The One Who Made It: Charlie Sheehy



The One Who Made It: Charlie Sheehy

Charlie Sheehy is the one who made it,” said 22-year-old Mario Lopez, assistant trainer. Veteran boxing coach Robert Fernandez told me to make sure to include Lopez in this article, because he's been assisting Miguel Rios, Charlie's head trainer, by holding mitts in camp. “Charlie has the city behind him, he is the one who stayed with it.”

Glowing praise for the shining light from San Francisco. While some have chosen to pouty mouth or what have you to get major Instagram likes, Sheehy is training out of his lifelong gym in Brisbane, California, working with Miguel Rios. He's one of a slew of blue-collar trainers who work all-day and devote their evenings to working with the youth for free. It is the hallmark of Jimmy Ford’s fight institution he created. Ford has never charged a young child a dime, as he wants to make a commitment to keep the youth off the streets.

This type of selflessness is what raised Sheehy (5-0) and veteran voices have guided him, as well. What some people call failures I call wisdom. Bruno Escalante is a great fighter, but never got his big fight, but gives everything he has to work with Charlie Sheehy. Mike Bazzel is an ace mechanic of boxing, capable of training, serving as a cut man, cutting a fighter’s weight, and just generally uplifting team morale. You have Peter Kahn, Sheehy's manager, who has seen the good and bad of the sport, and uses both to benefit of Sheehy.

Charlie Sheehy looks to go to 6-0 on March 25, 2023.

“This feels like my first pro fight,” said Charlie Sheehy, who was kind enough to talk to me out of respect, but tired from training four-and-a-half-hours in one day, of his March 25 assignment.

I have always thought the world of Charlie Sheehy. Former Thompson Boxing heavyweight LaRon Mitchell, a close friend of mine, used to always pull him and Andre Conway to the side and force me interview them. Though I am not a part of the team, I care, and unlike a lot of these guys who lie and claim objectivity, I believe in a sport like boxing nothing is objective. The people you are around, you care about more, and the level of damage this sport can bring…you wish the Christmas sprit for all the people you care about, ‘it is better to give than receive.’

So yes, when it comes to the Charlie Sheehys of the world I am biased, but I am also not unreasonable. I just stand on virtues and am unashamed to care about people who I have seen from the ground up.

That speaks to the major issue of his career. Unnoticed. Despite winning more national titles than fingers on his hands, knocking out all but one of his opponents, Charlie Sheehy is still not getting the spotlight other young fighters often get with a deep amateur pedigree. He was a fighter who was on pace to be an Olympian. The undertone from the team though, is this– Sheehy is always overlooked. ‘It was that way in the amateurs, and it is that way as a pro,’ said a gym goer, whose name I didn't catch.

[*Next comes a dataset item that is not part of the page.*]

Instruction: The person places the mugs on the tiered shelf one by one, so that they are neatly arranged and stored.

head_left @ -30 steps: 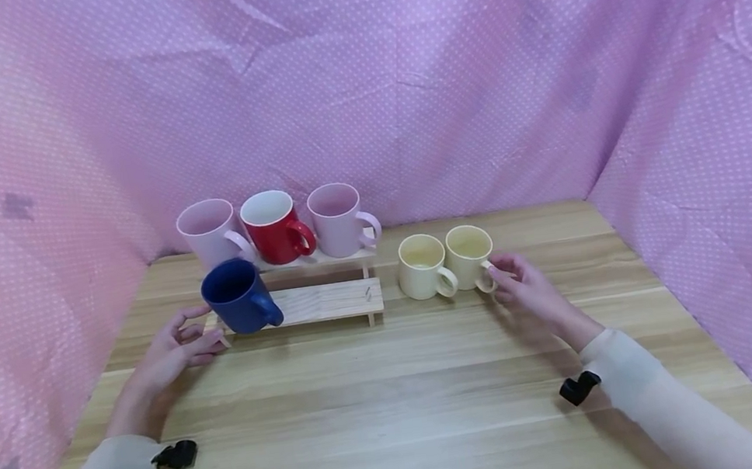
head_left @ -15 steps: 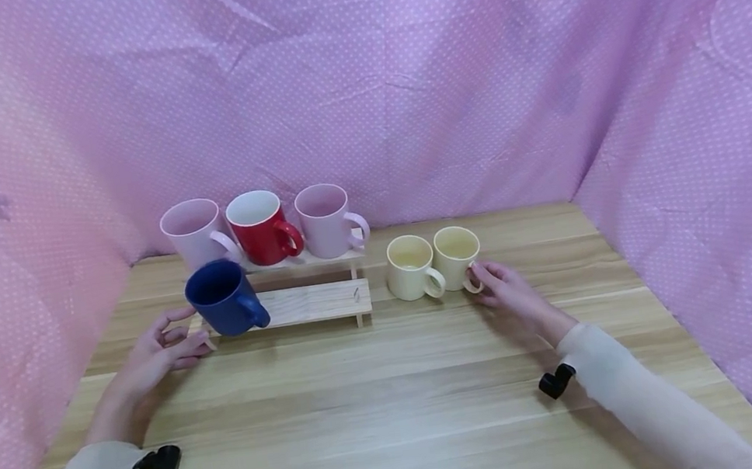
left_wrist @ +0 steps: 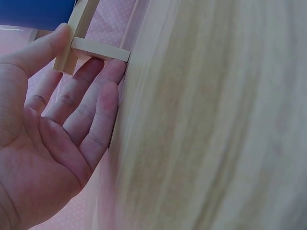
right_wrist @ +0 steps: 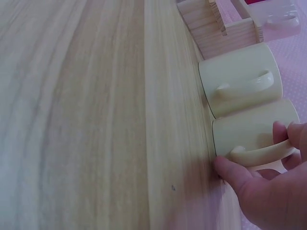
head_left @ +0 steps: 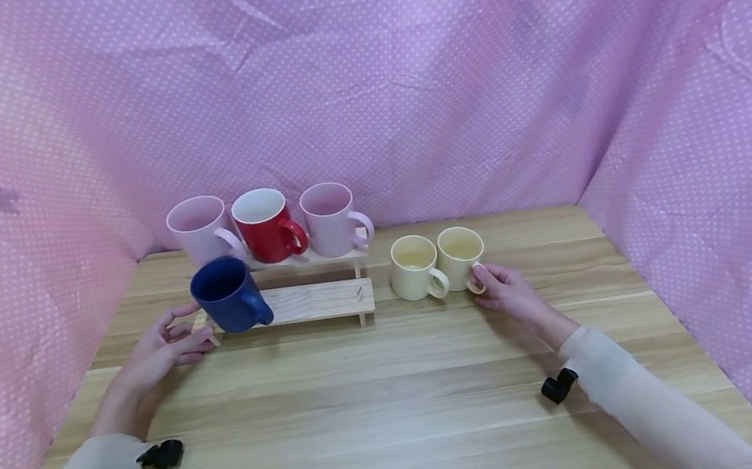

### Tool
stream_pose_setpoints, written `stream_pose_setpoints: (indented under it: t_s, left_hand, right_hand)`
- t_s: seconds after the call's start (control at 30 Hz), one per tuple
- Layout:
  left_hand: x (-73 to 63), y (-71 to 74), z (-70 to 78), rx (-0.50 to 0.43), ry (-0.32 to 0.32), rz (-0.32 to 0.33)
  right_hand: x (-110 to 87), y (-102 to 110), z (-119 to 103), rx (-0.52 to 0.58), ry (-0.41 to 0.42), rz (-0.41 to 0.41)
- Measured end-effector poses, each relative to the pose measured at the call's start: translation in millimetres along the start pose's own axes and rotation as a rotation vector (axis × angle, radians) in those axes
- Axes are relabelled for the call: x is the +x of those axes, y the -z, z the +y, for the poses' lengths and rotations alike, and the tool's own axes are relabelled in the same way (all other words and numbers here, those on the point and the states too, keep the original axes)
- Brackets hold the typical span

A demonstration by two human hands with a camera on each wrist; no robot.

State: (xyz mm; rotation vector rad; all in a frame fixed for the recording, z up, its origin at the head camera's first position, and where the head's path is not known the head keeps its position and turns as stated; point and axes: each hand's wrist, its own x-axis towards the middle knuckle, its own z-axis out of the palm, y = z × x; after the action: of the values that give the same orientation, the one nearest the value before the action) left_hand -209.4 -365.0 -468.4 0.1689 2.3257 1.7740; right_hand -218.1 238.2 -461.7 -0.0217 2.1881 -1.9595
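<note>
My left hand [head_left: 160, 347] holds the left end of a two-tier wooden rack [head_left: 314, 302]. In the left wrist view, the thumb [left_wrist: 60, 33] presses the lower shelf's end, with the other fingers around its leg [left_wrist: 100, 49]. A dark blue mug [head_left: 225, 300] stands on that lower shelf, just above the hand. At the right, my right hand [head_left: 513, 296] grips the handle [right_wrist: 264, 155] of a pale yellow mug [head_left: 460, 262] standing on the table. A second pale yellow mug [head_left: 413, 270] stands close against its left side, handle turned right.
On the upper tier stand a pink mug [head_left: 200, 236], a red mug with white inside [head_left: 263, 233] and another pink mug [head_left: 329, 225]. Pink dotted cloth [head_left: 359, 96] hangs behind and at both sides of the wooden table [head_left: 369, 407]. Both sleeves carry a black wrist camera.
The head view has shifted slightly. Both hands keep their holds, and the mugs and rack stay in place relative to each other.
</note>
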Motion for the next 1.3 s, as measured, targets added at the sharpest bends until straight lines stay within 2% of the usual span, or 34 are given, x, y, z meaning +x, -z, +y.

Sheehy is a beloved pillar of San Francisco boxing, because everyone remembers him. Everyone saw him fight at some point. Yet, Sheehy is humble, and speaks to the nature of his gym.

“I remember seeing Joe Gumina and LaRon Mitchell training in the gym when I was a kid,” said Sheehy. “So who knows, maybe they want to follow their dreams, because they see me a [Top Rank signed fighter] training in the gym.”

Charlie Sheehy will be in his first six-rounder against a red-hot fighter, coming off a marquee win, in Angel Rebollar, on March 25.

Lots of folks are rooting for this hard working hitter

Rebollar just recently upset Salinas, California’s Justin Cardona, and had a loss to Top Rank lightweight Abdullah Mason. Now it is Sheehy’s turn. Every opponent he has faced has been tough, but this might be the toughest of date. Rebollar has a professional team, good fighters like Justin Viloria leave comments on his Instagram, the guy can fight. It is clear this isn’t a developmental fight – this is a prove it fight.

So – Charlie Sheehy aims to do what he has always done, like his coach Miguel Rios taught him. As the role models he looked up to set the groundwork for him to get up on time, clock-in, and clock-out. Fighters like Timothy Bradley Jr., might not get the praise early on, but they seem to be beloved after they retire. Maybe it will be that way for Sheehy, who to me is a hardworking fighter, who doesn’t fit into a box, but can really box.

He fights March 25th, in Fresno, at the SaveMart Center, on ESPN+, tune in if you like watching good fighters who have equally great back stories.